__What to produce__
Please copy, with no word changed, only the run of lines that opens with the line containing "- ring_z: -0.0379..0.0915" and closes with the last line below.

***

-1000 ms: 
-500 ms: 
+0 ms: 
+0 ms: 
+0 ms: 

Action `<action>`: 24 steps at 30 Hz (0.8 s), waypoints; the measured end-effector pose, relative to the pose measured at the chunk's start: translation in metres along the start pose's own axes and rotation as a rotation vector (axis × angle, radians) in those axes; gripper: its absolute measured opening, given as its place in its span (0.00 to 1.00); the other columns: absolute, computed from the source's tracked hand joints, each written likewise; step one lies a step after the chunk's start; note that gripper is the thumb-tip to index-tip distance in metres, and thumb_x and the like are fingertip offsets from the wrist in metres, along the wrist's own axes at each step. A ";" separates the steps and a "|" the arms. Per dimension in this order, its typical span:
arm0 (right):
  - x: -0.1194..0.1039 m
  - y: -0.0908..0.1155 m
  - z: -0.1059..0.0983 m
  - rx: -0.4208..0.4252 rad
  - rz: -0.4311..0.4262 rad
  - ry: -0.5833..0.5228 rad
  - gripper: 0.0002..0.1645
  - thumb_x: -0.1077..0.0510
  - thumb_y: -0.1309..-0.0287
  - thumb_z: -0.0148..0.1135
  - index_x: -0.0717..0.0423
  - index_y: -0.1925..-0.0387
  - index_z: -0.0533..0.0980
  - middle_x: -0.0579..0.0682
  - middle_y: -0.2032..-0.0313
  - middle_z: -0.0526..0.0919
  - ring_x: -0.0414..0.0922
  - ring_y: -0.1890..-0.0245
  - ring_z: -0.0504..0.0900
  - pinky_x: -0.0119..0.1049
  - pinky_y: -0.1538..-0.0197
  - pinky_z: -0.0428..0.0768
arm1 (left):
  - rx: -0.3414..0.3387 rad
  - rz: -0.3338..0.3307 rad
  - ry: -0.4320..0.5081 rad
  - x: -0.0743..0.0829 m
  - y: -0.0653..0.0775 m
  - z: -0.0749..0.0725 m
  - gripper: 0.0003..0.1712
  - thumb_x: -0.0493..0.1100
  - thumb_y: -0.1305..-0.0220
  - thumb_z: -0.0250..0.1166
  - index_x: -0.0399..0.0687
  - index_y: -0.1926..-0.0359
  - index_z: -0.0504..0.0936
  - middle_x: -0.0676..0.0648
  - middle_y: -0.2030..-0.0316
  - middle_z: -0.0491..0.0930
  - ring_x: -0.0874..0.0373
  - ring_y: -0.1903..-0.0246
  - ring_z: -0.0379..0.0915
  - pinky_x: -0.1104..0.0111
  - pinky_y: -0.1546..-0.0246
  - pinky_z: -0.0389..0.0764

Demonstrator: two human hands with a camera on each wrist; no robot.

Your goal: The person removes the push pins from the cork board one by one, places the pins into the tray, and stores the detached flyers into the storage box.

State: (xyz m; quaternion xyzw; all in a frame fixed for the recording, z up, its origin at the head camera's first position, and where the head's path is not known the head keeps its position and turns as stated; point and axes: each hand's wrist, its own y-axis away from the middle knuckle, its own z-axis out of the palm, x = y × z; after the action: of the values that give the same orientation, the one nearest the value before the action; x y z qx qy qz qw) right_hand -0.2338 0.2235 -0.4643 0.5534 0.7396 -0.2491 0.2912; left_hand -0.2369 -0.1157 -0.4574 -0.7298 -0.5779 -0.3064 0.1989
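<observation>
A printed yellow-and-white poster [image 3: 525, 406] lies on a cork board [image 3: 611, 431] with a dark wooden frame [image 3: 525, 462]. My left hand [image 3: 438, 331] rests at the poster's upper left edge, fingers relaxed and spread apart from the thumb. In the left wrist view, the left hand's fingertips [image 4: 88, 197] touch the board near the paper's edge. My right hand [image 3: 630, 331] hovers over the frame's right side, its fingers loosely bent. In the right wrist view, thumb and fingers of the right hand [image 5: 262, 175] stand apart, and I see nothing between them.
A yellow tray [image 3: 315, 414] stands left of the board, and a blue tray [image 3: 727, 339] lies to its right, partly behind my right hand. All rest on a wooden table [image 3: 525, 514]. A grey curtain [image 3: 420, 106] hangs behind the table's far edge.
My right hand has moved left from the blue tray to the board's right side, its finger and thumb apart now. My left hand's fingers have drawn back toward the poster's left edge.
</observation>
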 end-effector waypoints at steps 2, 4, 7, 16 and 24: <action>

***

__Task response__
  - ring_z: -0.0379..0.0915
  - pinky_x: -0.1104..0.0111
  - pinky_y: -0.1546..-0.0246
  - pinky_z: -0.0389..0.0764

Demonstrator: two human hands with a camera on each wrist; no robot.

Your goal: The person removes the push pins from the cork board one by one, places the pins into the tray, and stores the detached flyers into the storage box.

State: (xyz m; quaternion xyzw; all in a frame fixed for the recording, z up, its origin at the head camera's first position, and where the head's path is not known the head keeps its position and turns as stated; point and axes: each hand's wrist, its own y-axis away from the middle knuckle, its own z-axis out of the palm, x = y × z; after the action: of the values that give the same orientation, the one nearest the value before the action; x y z qx qy qz qw) right_hand -0.2338 0.2235 -0.4643 0.5534 0.7396 -0.2491 0.2912; left_hand -0.2369 -0.1157 -0.4574 -0.7298 -0.5779 -0.3064 0.1989
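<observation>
A printed yellow-and-white poster [image 3: 525, 406] lies on a cork board [image 3: 611, 431] with a dark wooden frame [image 3: 525, 462]. My left hand [image 3: 438, 331] rests at the poster's upper left edge, fingers relaxed and spread apart from the thumb. In the left wrist view, the left hand's fingertips [image 4: 88, 197] touch the board near the paper's edge. My right hand [image 3: 630, 331] hovers over the frame's right side, its fingers loosely bent. In the right wrist view, thumb and fingers of the right hand [image 5: 262, 175] stand apart, and I see nothing between them.
A yellow tray [image 3: 315, 414] stands left of the board, and a blue tray [image 3: 727, 339] lies to its right, partly behind my right hand. All rest on a wooden table [image 3: 525, 514]. A grey curtain [image 3: 420, 106] hangs behind the table's far edge.
My right hand has moved left from the blue tray to the board's right side, its finger and thumb apart now. My left hand's fingers have drawn back toward the poster's left edge.
</observation>
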 end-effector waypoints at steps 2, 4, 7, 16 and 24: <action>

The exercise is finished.